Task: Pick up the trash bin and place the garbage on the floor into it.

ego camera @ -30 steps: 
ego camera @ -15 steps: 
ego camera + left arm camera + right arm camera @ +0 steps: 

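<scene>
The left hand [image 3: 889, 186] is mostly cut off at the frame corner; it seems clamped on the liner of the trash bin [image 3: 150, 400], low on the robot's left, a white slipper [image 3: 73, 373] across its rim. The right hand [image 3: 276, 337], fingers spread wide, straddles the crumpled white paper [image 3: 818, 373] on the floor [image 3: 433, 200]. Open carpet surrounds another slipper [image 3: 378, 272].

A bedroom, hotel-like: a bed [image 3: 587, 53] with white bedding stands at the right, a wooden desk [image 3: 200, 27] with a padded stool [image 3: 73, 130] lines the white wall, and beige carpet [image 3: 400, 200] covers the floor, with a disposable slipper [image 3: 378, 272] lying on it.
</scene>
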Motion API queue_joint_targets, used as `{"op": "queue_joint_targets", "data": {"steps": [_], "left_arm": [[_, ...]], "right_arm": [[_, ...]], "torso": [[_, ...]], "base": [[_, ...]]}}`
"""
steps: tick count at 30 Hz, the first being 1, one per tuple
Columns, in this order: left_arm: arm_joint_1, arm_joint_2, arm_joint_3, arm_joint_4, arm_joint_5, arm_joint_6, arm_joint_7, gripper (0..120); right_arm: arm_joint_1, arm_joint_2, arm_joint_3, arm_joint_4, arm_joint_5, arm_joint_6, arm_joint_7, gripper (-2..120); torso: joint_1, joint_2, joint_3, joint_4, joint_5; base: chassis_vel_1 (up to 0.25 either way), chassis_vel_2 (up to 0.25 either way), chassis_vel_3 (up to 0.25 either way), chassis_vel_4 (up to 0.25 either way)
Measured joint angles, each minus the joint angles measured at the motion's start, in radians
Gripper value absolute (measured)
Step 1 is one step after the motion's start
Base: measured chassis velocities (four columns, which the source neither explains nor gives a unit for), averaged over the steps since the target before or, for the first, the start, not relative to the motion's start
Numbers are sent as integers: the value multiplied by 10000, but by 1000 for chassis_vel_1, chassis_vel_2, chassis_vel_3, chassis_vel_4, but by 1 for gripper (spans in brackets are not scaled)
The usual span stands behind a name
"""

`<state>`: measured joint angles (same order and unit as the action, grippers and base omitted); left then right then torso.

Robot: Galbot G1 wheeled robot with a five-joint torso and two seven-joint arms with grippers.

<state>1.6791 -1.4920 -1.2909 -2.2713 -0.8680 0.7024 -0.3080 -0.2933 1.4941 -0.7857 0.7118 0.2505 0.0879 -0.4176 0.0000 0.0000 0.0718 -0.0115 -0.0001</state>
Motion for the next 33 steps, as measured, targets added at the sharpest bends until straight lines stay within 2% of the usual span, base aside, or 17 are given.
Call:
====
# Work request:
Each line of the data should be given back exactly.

# Response:
Task: Pick up the trash bin and place the garbage on the floor into it.

ego camera @ -30 steps: 
ego camera @ -15 steps: 
ego camera + left arm camera + right arm camera @ +0 steps: 

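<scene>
The left hand [image 3: 889, 186] is mostly cut off at the frame corner; it seems clamped on the liner of the trash bin [image 3: 150, 400], low on the robot's left, a white slipper [image 3: 73, 373] across its rim. The right hand [image 3: 276, 337], fingers spread wide, straddles the crumpled white paper [image 3: 818, 373] on the floor [image 3: 433, 200]. Open carpet surrounds another slipper [image 3: 378, 272].

A bedroom, hotel-like: a bed [image 3: 587, 53] with white bedding stands at the right, a wooden desk [image 3: 200, 27] with a padded stool [image 3: 73, 130] lines the white wall, and beige carpet [image 3: 400, 200] covers the floor, with a disposable slipper [image 3: 378, 272] lying on it.
</scene>
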Motion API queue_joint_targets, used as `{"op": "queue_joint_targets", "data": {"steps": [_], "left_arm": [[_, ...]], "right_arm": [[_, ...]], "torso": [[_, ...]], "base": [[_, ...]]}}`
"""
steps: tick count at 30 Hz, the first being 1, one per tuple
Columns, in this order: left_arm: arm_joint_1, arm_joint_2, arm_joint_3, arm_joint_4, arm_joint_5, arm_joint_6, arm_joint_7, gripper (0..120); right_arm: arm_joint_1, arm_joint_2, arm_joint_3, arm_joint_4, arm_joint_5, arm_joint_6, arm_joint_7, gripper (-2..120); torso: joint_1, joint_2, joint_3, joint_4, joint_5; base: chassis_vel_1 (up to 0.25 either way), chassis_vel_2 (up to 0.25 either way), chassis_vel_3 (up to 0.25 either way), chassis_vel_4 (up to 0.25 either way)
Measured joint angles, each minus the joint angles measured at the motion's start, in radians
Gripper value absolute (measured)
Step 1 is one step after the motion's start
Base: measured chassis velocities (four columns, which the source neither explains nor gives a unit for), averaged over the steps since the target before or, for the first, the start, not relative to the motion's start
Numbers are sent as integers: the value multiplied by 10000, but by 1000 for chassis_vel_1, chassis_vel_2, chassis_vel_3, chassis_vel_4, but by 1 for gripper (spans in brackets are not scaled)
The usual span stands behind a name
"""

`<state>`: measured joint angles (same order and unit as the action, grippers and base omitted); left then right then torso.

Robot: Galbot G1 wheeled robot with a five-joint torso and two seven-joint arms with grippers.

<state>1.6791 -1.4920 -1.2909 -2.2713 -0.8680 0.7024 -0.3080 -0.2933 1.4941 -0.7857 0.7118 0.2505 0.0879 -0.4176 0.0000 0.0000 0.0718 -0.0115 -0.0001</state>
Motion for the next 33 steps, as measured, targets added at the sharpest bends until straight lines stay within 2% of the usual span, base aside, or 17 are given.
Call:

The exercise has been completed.